Not 100% true. Mercedes has utilized true "brake by wire" systems (my 2005 E55 was one model) but has since reverted to direct hydraulic systems - too many problems and poor pedal "feel".

Dick


----------



## neapolitan (Feb 12, 2009)

dkreidel said:


> Not 100% true. Mercedes has utilized true "brake by wire" systems (my 2005 E55 was one model) but has since reverted to direct hydraulic systems - too many problems and poor pedal "feel".
> 
> Dick


Interesting, thanks for that info. I was unaware also that any production car in US ever used brake by wire!


----------



## dkreidel (Aug 24, 2005)

MB used this system for about 2 years and abandoned it. I'm not aware of any brake failures, but brake pedal feel was poor and MB did take a lot of heat over lousy pedal fidelity. Not sure about all MB, but the E55 AMG (a high performance car) had the system.

Dick


----------



## gEEkChris (Dec 16, 2007)

335i Driver said:


> Thanks for the article Chris, exactly what I was saying.
> 
> "Sikes, who has driven the car for two years, also said "I figured if I knocked it over [the gear knob] the car might flip."
> 
> How can any human be this stupid, this guy needs to be eliminated from the human race.

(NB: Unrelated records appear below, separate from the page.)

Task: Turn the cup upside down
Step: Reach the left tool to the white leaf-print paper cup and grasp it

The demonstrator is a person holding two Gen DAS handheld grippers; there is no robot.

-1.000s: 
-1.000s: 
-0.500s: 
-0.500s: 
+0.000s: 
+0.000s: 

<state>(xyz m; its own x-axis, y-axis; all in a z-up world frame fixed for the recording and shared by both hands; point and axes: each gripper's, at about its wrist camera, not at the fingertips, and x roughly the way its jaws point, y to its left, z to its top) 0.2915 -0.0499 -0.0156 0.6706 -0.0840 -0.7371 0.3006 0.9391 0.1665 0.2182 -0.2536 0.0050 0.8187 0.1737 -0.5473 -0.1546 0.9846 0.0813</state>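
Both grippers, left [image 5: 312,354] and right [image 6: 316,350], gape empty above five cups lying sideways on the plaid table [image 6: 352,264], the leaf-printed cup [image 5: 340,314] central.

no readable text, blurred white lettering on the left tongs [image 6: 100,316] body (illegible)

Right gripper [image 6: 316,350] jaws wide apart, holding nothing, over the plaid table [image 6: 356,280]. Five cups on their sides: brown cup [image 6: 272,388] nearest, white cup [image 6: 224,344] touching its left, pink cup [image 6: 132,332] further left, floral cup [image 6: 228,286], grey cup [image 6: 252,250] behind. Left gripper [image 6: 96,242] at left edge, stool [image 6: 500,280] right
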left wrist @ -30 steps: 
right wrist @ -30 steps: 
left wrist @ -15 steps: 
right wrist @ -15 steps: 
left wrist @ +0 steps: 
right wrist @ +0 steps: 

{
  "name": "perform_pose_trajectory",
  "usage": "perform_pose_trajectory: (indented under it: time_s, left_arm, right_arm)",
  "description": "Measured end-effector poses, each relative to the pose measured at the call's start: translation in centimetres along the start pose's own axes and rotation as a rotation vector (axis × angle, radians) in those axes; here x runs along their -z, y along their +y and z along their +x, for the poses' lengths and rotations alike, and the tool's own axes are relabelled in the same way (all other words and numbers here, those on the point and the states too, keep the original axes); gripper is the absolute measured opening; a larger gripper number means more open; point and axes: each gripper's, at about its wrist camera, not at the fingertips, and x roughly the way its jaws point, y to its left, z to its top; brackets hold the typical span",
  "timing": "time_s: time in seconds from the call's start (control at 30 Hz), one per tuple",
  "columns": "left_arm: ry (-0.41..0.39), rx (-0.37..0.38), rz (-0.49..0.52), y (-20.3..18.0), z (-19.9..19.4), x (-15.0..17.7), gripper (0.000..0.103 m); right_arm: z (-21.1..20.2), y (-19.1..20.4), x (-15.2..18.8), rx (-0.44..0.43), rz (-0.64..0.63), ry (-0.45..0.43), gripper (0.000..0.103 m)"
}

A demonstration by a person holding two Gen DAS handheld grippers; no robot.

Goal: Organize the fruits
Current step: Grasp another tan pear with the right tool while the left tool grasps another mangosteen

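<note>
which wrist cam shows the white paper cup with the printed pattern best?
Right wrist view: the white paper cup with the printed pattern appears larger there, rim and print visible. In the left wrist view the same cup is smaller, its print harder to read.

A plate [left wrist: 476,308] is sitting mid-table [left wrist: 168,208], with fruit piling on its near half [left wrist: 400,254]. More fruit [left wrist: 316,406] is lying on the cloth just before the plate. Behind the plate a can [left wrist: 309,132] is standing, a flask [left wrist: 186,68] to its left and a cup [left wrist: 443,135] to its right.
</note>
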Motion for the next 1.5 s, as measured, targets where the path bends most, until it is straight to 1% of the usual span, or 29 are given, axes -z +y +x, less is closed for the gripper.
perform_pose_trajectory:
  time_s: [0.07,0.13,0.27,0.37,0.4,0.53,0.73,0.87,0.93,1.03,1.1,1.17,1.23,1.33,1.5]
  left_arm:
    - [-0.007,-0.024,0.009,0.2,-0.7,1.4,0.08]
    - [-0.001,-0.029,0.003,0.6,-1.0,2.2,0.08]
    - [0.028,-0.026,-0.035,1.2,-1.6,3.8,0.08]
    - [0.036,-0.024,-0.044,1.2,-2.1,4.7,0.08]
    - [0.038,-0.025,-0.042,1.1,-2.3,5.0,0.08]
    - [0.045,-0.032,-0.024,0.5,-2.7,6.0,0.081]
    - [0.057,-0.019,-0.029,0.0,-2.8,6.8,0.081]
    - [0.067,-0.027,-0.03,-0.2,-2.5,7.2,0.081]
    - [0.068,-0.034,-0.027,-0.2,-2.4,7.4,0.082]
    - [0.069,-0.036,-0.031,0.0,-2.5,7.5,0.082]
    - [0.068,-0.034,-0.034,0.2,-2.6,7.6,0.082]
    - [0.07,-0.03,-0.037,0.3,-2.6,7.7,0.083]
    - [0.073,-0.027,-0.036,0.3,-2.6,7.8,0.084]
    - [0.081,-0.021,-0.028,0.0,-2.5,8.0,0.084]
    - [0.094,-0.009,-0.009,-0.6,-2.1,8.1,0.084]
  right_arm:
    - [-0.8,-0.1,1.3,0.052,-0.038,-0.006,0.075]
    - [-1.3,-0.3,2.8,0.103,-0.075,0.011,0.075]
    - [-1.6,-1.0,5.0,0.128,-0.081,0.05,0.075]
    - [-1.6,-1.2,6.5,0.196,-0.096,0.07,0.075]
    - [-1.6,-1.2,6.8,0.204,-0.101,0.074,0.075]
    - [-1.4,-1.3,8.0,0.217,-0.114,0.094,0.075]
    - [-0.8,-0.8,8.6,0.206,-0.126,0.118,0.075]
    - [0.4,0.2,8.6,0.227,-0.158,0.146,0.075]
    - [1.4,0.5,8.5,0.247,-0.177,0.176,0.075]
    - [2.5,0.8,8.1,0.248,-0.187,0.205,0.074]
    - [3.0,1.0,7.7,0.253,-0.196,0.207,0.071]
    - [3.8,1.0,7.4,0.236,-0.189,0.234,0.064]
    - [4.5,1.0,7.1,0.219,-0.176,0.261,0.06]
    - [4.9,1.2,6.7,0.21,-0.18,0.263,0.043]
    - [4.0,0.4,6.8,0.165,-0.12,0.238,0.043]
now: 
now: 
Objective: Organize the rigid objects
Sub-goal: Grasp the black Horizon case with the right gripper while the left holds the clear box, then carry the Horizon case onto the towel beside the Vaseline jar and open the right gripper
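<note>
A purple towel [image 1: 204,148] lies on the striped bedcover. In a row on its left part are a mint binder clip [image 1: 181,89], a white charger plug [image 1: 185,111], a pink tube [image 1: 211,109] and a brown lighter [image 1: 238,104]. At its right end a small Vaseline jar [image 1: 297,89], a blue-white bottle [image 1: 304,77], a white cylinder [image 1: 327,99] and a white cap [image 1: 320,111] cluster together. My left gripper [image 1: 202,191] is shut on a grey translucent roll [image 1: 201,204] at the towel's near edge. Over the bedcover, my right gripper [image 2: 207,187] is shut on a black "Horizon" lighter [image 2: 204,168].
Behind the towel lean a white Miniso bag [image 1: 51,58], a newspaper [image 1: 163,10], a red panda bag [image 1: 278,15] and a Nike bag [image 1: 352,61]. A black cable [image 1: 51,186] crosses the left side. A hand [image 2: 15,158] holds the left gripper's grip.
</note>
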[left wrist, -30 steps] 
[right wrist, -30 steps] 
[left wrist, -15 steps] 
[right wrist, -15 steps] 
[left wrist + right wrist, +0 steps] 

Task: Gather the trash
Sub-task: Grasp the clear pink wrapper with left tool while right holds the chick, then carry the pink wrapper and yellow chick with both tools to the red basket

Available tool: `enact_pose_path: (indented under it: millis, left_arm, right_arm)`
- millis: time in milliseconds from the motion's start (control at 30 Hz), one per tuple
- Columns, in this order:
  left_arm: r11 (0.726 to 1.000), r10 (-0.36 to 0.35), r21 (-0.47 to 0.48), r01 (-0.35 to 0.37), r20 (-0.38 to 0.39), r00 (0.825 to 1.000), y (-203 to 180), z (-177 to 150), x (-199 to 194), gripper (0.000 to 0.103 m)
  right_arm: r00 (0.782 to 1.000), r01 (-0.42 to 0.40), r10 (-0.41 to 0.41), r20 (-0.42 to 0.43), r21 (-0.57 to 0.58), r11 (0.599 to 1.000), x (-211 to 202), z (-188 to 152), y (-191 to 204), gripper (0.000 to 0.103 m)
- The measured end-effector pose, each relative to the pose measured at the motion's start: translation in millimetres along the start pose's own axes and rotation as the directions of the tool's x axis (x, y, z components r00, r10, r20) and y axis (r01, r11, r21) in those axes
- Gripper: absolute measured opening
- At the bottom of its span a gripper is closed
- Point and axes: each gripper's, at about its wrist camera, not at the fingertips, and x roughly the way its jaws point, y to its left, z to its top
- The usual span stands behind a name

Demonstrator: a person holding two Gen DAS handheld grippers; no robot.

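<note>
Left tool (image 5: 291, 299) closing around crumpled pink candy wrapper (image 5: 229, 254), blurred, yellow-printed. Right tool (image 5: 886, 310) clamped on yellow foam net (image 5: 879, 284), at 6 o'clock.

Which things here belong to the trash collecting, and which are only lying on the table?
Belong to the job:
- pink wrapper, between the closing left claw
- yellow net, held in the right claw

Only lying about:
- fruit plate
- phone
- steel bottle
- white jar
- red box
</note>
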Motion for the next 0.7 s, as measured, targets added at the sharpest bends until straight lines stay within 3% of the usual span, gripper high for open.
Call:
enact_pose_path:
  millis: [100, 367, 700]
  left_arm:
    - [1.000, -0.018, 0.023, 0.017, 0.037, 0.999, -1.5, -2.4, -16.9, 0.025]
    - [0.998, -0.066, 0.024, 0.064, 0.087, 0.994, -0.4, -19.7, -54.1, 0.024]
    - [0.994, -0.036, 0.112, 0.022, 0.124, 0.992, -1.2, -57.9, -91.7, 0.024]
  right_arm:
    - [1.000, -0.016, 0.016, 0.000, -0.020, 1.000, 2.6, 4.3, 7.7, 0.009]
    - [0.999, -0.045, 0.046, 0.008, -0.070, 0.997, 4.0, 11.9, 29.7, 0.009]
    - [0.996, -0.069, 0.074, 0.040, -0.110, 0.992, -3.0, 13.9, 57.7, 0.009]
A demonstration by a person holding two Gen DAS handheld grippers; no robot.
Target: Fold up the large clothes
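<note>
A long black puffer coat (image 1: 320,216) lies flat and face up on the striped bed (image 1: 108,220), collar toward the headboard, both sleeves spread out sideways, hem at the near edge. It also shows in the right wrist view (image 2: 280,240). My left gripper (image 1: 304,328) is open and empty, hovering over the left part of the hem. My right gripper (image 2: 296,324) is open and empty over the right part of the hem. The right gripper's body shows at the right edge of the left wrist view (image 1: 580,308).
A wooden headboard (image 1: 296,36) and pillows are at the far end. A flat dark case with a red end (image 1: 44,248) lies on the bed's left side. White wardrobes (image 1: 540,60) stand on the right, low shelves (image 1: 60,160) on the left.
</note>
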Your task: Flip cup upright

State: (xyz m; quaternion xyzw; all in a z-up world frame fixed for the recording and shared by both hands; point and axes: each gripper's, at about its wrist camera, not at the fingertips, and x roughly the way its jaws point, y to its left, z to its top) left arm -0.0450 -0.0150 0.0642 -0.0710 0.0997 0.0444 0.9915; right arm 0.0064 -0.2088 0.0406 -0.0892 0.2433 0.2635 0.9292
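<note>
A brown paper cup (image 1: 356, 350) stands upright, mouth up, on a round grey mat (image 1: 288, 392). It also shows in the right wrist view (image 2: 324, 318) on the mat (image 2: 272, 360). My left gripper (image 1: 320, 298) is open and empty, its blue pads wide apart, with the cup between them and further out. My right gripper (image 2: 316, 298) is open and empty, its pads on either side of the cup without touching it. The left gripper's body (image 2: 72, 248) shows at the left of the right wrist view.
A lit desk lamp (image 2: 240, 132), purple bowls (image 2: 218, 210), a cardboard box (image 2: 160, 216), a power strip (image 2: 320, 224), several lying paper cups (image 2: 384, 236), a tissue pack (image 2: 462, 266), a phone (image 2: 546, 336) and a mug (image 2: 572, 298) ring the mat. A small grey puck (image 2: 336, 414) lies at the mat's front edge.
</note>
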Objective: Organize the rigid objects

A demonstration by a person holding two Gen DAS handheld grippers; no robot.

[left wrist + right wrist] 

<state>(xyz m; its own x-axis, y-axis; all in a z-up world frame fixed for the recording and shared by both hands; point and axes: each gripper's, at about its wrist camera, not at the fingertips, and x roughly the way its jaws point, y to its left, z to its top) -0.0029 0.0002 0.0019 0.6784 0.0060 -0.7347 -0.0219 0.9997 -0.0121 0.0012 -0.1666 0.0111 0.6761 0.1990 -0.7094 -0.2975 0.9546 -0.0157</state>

Yes, that statement was one of my favorites as well. Basically, Sikes has painted himself into 2 choices...he is either the one of the biggest effing liars you'll meet, or one of the dumbest humans to walk upright...pick one.:tsk:

I have to tell you. I still have trouble believing that you can drive at 90mph for 20+ minutes and not hit something. I can't believe any roads are that open. I have a feeling even that was fake.


----------



## pony_trekker (May 26, 2003)

MikeTerp said:


> Blah blah blah.


Watch. The. Video.


----------



## neapolitan (Feb 12, 2009)

gEEkChris said:


> Basically, Sikes has painted himself into 2 choices...he is either the one of the biggest effing liars you'll meet, or one of the dumbest humans to walk upright...pick one.:tsk:


Actually, I think both are true. 



gEEkChris said:


> I have to tell you. I still have trouble believing that you can drive at 90mph for 20+ minutes and not hit something. I can't believe any roads are that open. I have a feeling even that was fake.


Indeed -- he had control over the throttle during the "escapade." I wonder if the police car had his dash cam activated, or if there were any other witnesses? That would be interesting to analyze (e.g. car slowing down without brake lights activating).

The fact there aren't a lot of witness accounts also is suspicious -- I'm sure you'd end up in the left hand paved shoulder / lane, putting hazard lights on, etc., if you truly had a stuck throttle. Look how long that trooper lasted when his accelerator was stuck, granted it was a lexus.


----------



## TerraPhantm (Nov 22, 2004)

gEEkChris said:


> I have to tell you. I still have trouble believing that you can drive at 90mph for 20+ minutes and not hit something. I can't believe any roads are that open. I have a feeling even that was fake.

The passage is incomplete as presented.